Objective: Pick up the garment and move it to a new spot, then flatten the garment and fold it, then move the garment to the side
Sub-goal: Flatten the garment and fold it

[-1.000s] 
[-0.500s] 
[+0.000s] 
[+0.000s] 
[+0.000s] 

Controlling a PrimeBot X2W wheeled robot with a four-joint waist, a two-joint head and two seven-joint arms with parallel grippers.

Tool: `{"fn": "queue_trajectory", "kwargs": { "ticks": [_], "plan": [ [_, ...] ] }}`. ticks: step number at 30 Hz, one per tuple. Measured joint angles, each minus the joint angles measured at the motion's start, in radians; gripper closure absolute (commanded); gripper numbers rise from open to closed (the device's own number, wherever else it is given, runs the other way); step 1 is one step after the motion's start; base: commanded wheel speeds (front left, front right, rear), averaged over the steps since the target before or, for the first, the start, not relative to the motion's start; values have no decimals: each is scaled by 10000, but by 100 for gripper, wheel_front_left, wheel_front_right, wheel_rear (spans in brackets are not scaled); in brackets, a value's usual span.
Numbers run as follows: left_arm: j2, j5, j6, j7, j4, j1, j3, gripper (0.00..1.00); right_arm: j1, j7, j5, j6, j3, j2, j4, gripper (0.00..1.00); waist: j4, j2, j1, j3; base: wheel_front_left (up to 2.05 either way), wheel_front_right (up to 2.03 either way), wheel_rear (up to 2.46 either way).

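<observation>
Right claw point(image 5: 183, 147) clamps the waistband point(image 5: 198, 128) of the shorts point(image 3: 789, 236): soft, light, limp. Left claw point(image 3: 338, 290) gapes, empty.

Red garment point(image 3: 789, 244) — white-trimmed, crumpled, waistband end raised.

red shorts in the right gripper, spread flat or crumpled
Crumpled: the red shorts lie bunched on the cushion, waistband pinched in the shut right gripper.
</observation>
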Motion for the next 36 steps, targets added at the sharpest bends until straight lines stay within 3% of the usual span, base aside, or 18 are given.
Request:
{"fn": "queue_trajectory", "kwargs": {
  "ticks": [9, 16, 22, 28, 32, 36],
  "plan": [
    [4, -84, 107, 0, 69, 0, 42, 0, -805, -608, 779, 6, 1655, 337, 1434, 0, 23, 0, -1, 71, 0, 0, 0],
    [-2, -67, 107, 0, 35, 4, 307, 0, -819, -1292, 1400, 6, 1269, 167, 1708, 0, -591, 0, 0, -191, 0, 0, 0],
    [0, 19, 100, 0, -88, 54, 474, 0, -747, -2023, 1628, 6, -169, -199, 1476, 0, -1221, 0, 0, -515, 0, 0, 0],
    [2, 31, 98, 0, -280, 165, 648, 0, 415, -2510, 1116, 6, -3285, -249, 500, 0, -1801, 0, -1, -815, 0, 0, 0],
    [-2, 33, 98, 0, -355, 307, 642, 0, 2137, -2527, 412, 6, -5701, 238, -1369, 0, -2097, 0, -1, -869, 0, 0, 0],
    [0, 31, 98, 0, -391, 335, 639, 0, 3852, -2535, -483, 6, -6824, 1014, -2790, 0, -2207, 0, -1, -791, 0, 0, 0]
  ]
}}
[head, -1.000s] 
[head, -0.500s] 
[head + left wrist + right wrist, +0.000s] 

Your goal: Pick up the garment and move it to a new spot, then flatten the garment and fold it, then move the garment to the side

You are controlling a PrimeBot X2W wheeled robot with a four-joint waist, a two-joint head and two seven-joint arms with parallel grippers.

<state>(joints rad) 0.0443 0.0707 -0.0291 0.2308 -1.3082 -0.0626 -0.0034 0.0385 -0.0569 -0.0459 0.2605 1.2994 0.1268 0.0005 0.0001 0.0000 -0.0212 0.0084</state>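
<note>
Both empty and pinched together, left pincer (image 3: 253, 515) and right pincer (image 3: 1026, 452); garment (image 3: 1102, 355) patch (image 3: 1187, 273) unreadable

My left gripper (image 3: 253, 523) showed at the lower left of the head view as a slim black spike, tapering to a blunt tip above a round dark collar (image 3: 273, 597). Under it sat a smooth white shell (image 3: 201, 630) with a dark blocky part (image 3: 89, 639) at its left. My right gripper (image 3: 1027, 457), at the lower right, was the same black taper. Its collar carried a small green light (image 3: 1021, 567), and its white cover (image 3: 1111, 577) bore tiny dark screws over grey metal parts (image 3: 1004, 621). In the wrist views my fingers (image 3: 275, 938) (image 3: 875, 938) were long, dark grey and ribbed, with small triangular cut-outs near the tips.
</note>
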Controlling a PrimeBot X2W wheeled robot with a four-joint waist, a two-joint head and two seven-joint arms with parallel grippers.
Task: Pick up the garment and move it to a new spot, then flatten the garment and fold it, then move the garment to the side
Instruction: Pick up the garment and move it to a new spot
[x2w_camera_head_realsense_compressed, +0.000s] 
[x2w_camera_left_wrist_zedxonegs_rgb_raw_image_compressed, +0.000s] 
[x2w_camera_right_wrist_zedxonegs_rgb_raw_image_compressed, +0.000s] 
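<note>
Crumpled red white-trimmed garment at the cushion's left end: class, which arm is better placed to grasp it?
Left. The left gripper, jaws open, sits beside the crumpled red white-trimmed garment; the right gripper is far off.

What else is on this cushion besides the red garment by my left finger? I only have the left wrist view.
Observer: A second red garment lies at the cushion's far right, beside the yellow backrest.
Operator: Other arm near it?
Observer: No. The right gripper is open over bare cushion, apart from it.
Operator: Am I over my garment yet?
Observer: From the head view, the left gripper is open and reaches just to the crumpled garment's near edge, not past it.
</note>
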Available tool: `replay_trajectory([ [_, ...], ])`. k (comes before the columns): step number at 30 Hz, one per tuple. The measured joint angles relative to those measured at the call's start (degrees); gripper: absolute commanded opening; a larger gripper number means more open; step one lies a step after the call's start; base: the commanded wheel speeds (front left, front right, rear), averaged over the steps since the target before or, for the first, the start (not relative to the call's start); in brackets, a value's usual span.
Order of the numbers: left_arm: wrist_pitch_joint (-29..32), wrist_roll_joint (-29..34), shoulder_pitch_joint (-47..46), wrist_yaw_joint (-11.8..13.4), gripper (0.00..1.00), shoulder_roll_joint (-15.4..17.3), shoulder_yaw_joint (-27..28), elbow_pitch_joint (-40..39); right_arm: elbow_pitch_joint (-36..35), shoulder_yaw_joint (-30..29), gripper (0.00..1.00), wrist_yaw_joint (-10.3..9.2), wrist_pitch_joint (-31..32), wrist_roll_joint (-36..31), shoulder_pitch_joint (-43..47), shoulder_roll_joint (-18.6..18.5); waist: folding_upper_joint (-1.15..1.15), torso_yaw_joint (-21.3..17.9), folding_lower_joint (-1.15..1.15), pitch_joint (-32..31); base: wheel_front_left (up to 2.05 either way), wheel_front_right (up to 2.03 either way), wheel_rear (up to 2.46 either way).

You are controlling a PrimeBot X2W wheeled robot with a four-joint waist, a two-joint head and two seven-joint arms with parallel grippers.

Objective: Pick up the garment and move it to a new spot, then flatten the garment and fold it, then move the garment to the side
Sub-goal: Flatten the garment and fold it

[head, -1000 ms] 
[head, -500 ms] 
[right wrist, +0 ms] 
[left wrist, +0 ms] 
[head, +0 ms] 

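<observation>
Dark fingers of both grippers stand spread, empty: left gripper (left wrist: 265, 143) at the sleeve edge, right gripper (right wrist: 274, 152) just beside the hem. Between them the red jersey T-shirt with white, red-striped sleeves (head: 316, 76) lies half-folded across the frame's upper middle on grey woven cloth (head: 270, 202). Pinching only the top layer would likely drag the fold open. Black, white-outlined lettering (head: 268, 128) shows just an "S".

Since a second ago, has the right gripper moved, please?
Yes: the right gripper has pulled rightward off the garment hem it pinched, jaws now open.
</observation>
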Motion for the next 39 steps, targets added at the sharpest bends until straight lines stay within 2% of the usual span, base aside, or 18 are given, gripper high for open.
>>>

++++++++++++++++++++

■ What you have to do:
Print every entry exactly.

■ Response to the exercise:
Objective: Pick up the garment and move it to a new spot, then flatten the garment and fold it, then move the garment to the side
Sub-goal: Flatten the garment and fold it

[-1.000s] 
[-0.500s] 
[+0.000s] 
[+0.000s] 
[+0.000s] 

Controlling a PrimeBot X2W wheeled robot with a four-joint waist, a two-joint head and two seven-joint arms with parallel grippers.

Tool: `{"fn": "queue_trajectory", "kwargs": { "ticks": [_], "plan": [ [_, ...] ] }}`. ticks: step number at 30 Hz, one per tuple. Measured joint angles, each minus the joint angles measured at the motion's start, in radians; gripper closure absolute (commanded); gripper numbers rise from open to closed (the device's own number, wherever else it is given, runs the other way); step 1 is one step after the motion's start; base: commanded wheel speeds (front left, front right, rear), averaged over the steps since the target before or, for the first, the start, not relative to the motion's start; values have no decimals: each is scaled by 10000, but by 100 for gripper, wheel_front_left, wheel_front_right, wheel_rear (spans in brackets are not scaled); in brackets, a value's usual span.
Numbers run as follows: left_arm: j2, j5, j6, j7, j4, j1, j3, gripper (0.00..1.00); right_arm: j1, j7, j5, j6, j3, j2, j4, gripper (0.00..1.00); waist: j4, j2, j1, j3; base: wheel_front_left (up to 2.05 either way), wheel_front_right (up to 2.03 either way), wheel_rear (up to 2.46 either way).

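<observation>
Right claw point(image 5: 183, 147) clamps the waistband point(image 5: 198, 128) of the shorts point(image 3: 789, 236): soft, light, limp. Left claw point(image 3: 338, 290) gapes, empty.

Red garment point(image 3: 789, 244) — white-trimmed, crumpled, waistband end raised.

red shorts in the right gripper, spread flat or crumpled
Crumpled: the red shorts lie bunched on the cushion, waistband pinched in the shut right gripper.
</observation>
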Motion for the next 36 steps, targets added at the sharpest bends until straight lines stay within 3% of the usual span, base aside, or 18 are given.
Request:
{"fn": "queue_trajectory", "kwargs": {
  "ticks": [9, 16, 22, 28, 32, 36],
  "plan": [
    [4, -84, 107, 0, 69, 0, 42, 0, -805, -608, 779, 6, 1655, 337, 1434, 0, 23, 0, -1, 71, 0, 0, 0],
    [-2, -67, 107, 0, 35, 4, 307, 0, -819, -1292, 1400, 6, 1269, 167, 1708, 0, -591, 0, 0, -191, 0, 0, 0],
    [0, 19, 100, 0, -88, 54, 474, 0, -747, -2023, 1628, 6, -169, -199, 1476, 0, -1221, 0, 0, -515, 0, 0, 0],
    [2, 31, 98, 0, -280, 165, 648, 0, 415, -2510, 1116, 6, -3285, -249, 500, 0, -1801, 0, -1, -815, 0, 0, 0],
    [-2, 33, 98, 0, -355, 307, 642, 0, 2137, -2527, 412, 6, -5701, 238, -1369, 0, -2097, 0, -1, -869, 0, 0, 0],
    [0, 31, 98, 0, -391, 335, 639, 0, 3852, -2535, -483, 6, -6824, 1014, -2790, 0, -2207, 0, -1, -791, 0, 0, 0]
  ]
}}
[head, -1.000s] 
[head, -0.500s] 
[head + left wrist + right wrist, +0.000s] 

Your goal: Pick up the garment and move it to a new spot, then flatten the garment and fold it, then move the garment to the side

You are controlling a PrimeBot X2W wheeled robot with a four-joint waist, a two-joint head and two seven-joint arms with parallel grippers.

<state>(joints rad) 0.0443 0.0707 -0.0291 0.2308 -1.3082 -0.0626 -0.0034 0.0385 -0.0569 -0.0459 0.2605 1.2994 0.1268 0.0005 0.0001 0.0000 -0.0212 0.0084</state>
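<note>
Both empty and pinched together, left pincer (image 3: 253, 515) and right pincer (image 3: 1026, 452); garment (image 3: 1102, 355) patch (image 3: 1187, 273) unreadable

My left gripper (image 3: 253, 523) showed at the lower left of the head view as a slim black spike, tapering to a blunt tip above a round dark collar (image 3: 273, 597). Under it sat a smooth white shell (image 3: 201, 630) with a dark blocky part (image 3: 89, 639) at its left. My right gripper (image 3: 1027, 457), at the lower right, was the same black taper. Its collar carried a small green light (image 3: 1021, 567), and its white cover (image 3: 1111, 577) bore tiny dark screws over grey metal parts (image 3: 1004, 621). In the wrist views my fingers (image 3: 275, 938) (image 3: 875, 938) were long, dark grey and ribbed, with small triangular cut-outs near the tips.
</note>
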Controlling a PrimeBot X2W wheeled robot with a four-joint waist, a two-joint head and two seven-joint arms with parallel grippers.
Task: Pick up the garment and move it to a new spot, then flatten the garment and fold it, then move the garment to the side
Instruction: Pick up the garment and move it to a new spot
[x2w_camera_head_realsense_compressed, +0.000s] 
[x2w_camera_left_wrist_zedxonegs_rgb_raw_image_compressed, +0.000s] 
[x2w_camera_right_wrist_zedxonegs_rgb_raw_image_compressed, +0.000s] 
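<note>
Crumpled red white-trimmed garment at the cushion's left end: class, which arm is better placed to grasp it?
Left. The left gripper, jaws open, sits beside the crumpled red white-trimmed garment; the right gripper is far off.

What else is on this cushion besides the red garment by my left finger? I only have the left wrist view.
Observer: A second red garment lies at the cushion's far right, beside the yellow backrest.
Operator: Other arm near it?
Observer: No. The right gripper is open over bare cushion, apart from it.
Operator: Am I over my garment yet?
Observer: From the head view, the left gripper is open and reaches just to the crumpled garment's near edge, not past it.
</note>
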Available tool: `replay_trajectory([ [_, ...], ])`. k (comes before the columns): step number at 30 Hz, one per tuple. The measured joint angles relative to those measured at the call's start (degrees); gripper: absolute commanded opening; a larger gripper number means more open; step one lies a step after the call's start; base: the commanded wheel speeds (front left, front right, rear), averaged over the steps since the target before or, for the first, the start (not relative to the call's start); in brackets, a value's usual span.
Order of the numbers: left_arm: wrist_pitch_joint (-29..32), wrist_roll_joint (-29..34), shoulder_pitch_joint (-47..46), wrist_yaw_joint (-11.8..13.4), gripper (0.00..1.00), shoulder_roll_joint (-15.4..17.3), shoulder_yaw_joint (-27..28), elbow_pitch_joint (-40..39); right_arm: elbow_pitch_joint (-36..35), shoulder_yaw_joint (-30..29), gripper (0.00..1.00), wrist_yaw_joint (-10.3..9.2), wrist_pitch_joint (-31..32), wrist_roll_joint (-36..31), shoulder_pitch_joint (-43..47), shoulder_roll_joint (-18.6..18.5); waist: folding_upper_joint (-1.15..1.15), torso_yaw_joint (-21.3..17.9), folding_lower_joint (-1.15..1.15), pitch_joint (-32..31); base: wheel_front_left (up to 2.05 either way), wheel_front_right (up to 2.03 either way), wheel_rear (up to 2.46 either way).

You are controlling a PrimeBot X2W wheeled robot with a four-joint waist, a two-joint head and two seven-joint arms with parallel grippers.

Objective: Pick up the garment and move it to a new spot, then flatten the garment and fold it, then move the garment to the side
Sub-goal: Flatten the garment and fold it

[head, -1000 ms] 
[head, -500 ms] 
[right wrist, +0 ms] 
[left wrist, +0 ms] 
[head, +0 ms] 

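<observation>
Dark fingers of both grippers stand spread, empty: left gripper (left wrist: 265, 143) at the sleeve edge, right gripper (right wrist: 274, 152) just beside the hem. Between them the red jersey T-shirt with white, red-striped sleeves (head: 316, 76) lies half-folded across the frame's upper middle on grey woven cloth (head: 270, 202). Pinching only the top layer would likely drag the fold open. Black, white-outlined lettering (head: 268, 128) shows just an "S".

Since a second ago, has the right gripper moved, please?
Yes: the right gripper has pulled rightward off the garment hem it pinched, jaws now open.
</observation>
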Motion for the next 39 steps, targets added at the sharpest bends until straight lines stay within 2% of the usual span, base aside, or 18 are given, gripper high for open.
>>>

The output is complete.